In 2012 King County partnered with farmers, regulators, tribes, fish interests, the King Conservation District and other parties to develop a comprehensive and effective approach to agricultural drainage. Our goal is to protect water quality and fish habitat while streamlining regulatory requirements, reducing county costs, and adequately draining fields for farming.
The resulting streamlined Agricultural Drainage Assistance Program (ADAP) means that a property owner in an Agricultural Production District can comply with all local, state, and federal requirements for maintaining an agricultural waterway by:
- having an approved farm plan prepared in conjunction with the King Conservation District,
- following the ADAP best management practices and
- obtaining just one permit (a Hydraulic Project Approval (HPA) from WDFW, a free permit for agricultural drainage projects).
King County’s ADAP helps agricultural property owners improve drainage of their agricultural lands by providing technical assistance including engineering of drainage solutions; submitting permit application on behalf of landowner, or group of landowners; fish relocation during dredging construction; and aquatic buffer mitigation weed removal and native planting, where applicable.
King Conservation District (KCD)
KCD’s Agricultural Drainage Program provides services to assist farmers with maintaining and improving agricultural drainage systems.
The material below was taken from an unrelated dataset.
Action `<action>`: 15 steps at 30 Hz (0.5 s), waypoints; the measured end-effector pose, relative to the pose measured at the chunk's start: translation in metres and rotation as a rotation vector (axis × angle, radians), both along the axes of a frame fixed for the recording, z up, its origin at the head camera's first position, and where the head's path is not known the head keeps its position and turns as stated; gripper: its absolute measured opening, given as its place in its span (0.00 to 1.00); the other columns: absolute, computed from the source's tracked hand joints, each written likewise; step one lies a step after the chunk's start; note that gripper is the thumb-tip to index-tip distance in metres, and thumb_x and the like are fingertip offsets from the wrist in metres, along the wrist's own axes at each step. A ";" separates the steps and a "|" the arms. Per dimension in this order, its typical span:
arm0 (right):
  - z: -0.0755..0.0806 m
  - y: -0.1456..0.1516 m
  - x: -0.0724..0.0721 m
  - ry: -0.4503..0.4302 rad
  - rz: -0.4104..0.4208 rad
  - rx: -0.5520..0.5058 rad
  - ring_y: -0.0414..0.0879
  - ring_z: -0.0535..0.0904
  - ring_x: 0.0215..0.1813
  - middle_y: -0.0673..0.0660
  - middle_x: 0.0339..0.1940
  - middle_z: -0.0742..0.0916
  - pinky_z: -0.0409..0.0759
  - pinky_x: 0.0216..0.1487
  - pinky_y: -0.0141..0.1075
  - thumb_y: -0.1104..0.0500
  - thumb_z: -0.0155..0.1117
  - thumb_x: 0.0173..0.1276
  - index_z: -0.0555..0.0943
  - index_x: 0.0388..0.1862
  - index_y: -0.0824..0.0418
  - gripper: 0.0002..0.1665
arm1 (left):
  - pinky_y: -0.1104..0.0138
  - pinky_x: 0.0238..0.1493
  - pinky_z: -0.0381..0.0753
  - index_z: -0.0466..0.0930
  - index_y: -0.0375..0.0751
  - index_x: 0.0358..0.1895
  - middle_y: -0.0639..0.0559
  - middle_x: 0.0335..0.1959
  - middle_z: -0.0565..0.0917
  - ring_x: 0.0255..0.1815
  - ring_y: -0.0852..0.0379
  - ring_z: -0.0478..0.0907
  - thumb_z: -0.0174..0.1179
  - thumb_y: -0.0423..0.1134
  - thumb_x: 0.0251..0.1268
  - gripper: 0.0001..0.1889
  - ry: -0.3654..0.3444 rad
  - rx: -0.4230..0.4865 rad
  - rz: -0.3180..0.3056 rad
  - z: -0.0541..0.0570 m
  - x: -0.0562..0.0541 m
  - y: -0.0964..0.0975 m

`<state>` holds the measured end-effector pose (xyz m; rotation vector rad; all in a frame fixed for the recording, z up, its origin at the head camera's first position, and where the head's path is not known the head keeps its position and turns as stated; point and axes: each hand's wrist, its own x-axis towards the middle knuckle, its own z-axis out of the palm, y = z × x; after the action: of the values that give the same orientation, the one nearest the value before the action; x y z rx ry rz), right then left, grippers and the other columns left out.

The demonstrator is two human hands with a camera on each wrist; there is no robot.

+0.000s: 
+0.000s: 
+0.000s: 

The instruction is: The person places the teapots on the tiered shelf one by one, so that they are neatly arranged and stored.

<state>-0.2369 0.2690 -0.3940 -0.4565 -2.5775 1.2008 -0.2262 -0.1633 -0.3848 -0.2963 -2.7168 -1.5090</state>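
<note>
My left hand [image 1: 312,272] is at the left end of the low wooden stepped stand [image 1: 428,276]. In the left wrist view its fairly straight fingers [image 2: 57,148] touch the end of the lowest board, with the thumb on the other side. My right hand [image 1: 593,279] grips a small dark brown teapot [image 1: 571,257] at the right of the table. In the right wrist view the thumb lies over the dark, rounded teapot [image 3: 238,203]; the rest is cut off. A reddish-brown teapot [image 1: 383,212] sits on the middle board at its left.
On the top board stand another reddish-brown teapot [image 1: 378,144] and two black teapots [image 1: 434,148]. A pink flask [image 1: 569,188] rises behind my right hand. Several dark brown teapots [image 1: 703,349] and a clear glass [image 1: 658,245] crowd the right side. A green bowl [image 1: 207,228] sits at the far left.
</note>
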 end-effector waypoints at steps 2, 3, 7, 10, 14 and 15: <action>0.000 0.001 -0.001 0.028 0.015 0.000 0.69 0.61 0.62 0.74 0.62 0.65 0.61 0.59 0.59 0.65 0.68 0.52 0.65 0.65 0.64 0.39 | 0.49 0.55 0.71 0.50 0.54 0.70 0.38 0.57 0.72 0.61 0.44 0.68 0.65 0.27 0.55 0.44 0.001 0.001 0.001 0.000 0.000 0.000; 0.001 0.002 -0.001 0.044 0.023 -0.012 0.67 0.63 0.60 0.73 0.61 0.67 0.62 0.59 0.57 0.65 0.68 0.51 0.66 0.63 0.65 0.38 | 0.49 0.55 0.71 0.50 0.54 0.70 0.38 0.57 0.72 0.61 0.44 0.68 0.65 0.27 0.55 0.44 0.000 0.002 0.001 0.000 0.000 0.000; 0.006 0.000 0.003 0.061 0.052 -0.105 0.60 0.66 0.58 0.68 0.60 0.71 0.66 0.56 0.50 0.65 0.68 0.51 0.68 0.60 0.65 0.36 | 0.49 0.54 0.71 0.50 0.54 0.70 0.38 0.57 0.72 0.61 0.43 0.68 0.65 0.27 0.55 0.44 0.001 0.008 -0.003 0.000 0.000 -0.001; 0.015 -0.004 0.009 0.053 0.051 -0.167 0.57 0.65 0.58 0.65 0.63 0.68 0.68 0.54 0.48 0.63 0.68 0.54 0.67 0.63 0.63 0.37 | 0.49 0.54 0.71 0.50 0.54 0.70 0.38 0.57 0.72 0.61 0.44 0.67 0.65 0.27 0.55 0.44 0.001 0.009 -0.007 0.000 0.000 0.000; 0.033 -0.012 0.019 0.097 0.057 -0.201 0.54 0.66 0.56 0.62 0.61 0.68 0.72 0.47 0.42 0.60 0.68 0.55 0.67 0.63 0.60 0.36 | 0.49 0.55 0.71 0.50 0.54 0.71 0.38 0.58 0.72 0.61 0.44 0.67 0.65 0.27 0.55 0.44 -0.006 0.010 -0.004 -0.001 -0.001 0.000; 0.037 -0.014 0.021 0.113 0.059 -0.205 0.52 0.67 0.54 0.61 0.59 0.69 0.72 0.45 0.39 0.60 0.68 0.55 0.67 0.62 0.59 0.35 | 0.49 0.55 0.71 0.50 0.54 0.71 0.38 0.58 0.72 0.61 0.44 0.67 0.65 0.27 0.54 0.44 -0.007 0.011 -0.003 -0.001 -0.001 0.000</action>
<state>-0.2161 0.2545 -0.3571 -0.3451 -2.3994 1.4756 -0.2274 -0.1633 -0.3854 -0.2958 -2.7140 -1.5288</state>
By providing both technical assistance and cost share funds, their aim is to enable more farmers to participate in the King County ADAP. KCD assists farmers with construction costs and project oversight.
Farm Pad Program
- Technical assistance - King County will provide technical assistance to help you locate and construct an elevated farm pad to store your livestock, farm machinery and other agricultural equipment and supplies. An annual application for assistance is due in March each year.
The Landowners Guide to Washington Water Rights, produced by the Department of Ecology, provides landowners and would be land buyers with a background on the basics of water rights in Washington State, and helps identify the right questions to ask when transacting in land.
Ecology’s Water Resources Explorer (Web Map) allows users to query and view data and documents relating to water rights and claims. The Web Map is an efficient tool for anyone researching water rights or water right claims, or seeking to obtain a water right in Washington State.
King County’s Agricultural Drainage Assistance Program (ADAP)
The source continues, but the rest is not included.